# [WHAT YOU WILL DO]
Search the records for the string "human" and return each line that has it.

----------

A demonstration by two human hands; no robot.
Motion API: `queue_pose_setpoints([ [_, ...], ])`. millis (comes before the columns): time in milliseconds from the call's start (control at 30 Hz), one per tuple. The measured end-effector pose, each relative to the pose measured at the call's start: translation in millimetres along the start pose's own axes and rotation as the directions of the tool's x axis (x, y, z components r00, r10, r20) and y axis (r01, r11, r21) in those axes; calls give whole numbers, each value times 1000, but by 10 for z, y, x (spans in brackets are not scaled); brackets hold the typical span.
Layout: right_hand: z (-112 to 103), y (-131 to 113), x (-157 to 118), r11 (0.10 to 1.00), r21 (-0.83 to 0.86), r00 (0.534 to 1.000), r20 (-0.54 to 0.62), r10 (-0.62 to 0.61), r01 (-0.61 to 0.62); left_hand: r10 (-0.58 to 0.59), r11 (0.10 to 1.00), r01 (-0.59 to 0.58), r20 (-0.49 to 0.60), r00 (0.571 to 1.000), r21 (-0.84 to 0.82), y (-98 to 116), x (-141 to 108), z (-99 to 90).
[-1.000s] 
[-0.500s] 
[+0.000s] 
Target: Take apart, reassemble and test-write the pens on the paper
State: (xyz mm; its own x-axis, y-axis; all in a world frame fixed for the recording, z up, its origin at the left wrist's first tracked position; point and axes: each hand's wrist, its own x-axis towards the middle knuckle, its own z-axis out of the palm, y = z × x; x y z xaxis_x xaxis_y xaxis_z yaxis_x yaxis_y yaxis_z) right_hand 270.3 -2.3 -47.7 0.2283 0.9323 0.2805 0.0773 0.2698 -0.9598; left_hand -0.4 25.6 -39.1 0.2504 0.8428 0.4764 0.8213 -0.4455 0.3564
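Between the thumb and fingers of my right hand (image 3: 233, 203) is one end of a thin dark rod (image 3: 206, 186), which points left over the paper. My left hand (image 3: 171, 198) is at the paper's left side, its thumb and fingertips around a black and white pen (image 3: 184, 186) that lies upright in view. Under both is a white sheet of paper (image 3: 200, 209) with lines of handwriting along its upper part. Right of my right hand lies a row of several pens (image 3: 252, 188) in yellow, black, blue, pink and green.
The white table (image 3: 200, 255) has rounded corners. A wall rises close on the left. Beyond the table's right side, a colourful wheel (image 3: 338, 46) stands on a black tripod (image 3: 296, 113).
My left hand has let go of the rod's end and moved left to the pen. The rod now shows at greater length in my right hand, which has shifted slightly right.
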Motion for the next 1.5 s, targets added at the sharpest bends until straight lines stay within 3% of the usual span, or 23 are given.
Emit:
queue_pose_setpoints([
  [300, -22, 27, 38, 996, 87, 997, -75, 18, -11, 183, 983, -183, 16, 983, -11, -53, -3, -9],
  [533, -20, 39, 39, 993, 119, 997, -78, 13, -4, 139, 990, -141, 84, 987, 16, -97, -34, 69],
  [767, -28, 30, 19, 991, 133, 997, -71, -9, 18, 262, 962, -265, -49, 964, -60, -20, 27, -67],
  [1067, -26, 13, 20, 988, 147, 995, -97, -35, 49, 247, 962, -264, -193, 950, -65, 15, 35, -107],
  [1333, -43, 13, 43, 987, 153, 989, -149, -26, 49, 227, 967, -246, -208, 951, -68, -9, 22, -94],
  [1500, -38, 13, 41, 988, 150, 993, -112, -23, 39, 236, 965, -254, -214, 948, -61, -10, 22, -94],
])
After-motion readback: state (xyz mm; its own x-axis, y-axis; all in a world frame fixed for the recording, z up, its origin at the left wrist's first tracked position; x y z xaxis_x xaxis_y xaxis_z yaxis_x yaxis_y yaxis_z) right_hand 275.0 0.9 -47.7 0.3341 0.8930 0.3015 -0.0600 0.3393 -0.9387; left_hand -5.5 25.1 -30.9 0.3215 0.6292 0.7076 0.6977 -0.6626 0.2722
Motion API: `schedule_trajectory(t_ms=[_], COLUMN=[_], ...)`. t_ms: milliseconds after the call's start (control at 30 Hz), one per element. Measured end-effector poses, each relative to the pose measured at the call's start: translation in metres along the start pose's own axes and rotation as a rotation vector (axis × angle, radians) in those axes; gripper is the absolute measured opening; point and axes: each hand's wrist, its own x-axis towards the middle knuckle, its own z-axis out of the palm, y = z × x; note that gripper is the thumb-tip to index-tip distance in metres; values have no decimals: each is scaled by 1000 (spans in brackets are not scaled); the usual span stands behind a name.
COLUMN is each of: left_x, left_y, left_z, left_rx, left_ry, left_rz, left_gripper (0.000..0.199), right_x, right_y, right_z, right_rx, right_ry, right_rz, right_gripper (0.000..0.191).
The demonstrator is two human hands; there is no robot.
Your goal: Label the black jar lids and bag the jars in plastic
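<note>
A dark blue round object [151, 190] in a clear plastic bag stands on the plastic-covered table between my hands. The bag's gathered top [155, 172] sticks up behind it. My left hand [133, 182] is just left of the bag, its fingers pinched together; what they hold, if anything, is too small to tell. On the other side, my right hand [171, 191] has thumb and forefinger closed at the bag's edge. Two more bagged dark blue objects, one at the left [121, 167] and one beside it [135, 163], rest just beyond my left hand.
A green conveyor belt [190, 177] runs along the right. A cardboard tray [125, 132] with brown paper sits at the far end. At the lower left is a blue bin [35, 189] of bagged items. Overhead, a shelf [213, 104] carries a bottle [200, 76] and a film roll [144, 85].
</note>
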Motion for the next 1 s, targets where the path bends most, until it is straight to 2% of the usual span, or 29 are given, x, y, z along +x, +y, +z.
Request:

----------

# [YOUR RESPONSE]
A demonstration by two human hands; no robot.
The demonstrator is two human hands; there is no robot.

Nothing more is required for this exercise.